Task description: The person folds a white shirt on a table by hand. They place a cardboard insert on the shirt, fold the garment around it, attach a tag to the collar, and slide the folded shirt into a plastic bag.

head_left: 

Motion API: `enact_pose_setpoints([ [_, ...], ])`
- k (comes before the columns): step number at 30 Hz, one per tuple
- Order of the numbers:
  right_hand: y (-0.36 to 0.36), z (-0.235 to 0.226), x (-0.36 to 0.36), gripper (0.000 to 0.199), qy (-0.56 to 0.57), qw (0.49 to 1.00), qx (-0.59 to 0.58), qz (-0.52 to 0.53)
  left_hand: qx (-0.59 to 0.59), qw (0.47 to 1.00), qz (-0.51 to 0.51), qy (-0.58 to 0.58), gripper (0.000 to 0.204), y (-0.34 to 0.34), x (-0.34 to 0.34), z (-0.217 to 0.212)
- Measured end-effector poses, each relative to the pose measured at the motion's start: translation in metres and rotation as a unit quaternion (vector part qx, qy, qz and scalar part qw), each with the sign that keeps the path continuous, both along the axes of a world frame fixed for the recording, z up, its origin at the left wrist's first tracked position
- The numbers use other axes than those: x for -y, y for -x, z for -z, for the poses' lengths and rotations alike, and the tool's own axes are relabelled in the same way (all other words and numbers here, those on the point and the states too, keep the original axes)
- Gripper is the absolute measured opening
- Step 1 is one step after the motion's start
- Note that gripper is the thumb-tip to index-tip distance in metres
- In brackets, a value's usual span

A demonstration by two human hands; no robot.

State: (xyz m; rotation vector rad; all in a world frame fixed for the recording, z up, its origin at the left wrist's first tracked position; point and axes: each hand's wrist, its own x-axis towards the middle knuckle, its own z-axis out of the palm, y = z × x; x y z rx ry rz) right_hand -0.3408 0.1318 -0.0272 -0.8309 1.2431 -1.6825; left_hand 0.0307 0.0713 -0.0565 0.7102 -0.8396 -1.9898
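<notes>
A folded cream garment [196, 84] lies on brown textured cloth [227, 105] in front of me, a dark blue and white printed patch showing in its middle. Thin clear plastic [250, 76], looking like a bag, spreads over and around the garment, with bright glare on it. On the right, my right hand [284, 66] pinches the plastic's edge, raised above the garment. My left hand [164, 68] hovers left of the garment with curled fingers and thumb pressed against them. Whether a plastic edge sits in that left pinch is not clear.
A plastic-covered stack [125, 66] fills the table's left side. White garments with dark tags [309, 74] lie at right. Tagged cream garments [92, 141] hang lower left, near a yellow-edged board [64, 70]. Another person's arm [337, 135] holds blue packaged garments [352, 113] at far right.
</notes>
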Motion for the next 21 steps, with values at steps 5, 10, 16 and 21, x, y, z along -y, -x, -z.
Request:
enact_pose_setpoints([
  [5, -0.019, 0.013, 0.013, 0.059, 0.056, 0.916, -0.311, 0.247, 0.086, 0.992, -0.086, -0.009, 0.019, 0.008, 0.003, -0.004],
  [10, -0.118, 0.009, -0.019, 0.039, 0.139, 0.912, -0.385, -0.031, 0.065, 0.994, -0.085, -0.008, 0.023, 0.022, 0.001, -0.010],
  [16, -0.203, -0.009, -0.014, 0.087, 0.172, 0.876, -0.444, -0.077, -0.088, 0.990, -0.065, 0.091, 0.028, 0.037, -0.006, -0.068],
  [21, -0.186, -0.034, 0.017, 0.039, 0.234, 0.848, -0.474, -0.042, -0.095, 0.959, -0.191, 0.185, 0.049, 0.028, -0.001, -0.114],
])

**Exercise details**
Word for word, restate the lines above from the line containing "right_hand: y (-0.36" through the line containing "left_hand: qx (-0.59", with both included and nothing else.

**Your solution**
  right_hand: y (-0.36 to 0.36), z (-0.235 to 0.226), x (-0.36 to 0.36), gripper (0.000 to 0.199), qy (-0.56 to 0.57), qw (0.49 to 1.00), qx (-0.59 to 0.58), qz (-0.52 to 0.53)
  left_hand: qx (-0.59 to 0.59), qw (0.47 to 1.00), qz (-0.51 to 0.51), qy (-0.58 to 0.58), gripper (0.000 to 0.204), y (-0.34 to 0.34), x (-0.34 to 0.34), z (-0.217 to 0.212)

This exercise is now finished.